--- Work order ---
Count the lines in the records below that contain the word "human", and give that figure alone.

+++

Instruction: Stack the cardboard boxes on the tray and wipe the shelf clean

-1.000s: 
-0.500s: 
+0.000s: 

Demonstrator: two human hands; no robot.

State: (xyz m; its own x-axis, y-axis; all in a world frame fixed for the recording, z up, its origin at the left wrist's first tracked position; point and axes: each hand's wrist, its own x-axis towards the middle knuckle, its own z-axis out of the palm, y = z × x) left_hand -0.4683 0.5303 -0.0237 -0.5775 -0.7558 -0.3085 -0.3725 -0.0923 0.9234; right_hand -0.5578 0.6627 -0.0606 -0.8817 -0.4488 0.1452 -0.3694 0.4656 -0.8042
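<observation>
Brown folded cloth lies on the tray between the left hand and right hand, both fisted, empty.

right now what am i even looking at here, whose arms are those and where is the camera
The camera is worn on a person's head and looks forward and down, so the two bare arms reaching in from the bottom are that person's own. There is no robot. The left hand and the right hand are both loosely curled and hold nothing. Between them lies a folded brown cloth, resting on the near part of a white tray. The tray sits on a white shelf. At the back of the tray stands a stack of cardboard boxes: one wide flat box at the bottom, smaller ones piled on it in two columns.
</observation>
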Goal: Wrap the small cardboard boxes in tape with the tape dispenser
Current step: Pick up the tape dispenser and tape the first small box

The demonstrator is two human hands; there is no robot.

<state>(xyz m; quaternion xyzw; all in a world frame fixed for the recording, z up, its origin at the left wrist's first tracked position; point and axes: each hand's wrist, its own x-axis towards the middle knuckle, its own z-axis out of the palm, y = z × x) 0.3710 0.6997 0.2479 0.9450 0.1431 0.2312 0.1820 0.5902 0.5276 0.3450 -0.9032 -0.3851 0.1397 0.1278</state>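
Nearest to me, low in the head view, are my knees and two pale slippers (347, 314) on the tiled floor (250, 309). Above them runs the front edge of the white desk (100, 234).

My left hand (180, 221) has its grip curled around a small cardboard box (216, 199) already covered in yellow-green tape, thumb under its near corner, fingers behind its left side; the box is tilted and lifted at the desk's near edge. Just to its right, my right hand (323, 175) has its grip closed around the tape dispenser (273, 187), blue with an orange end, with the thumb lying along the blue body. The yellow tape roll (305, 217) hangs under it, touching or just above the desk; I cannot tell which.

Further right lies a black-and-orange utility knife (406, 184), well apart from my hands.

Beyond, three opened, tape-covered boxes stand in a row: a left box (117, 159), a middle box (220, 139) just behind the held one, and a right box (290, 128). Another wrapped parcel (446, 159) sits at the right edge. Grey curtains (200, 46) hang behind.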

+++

--- Solved exercise ---
2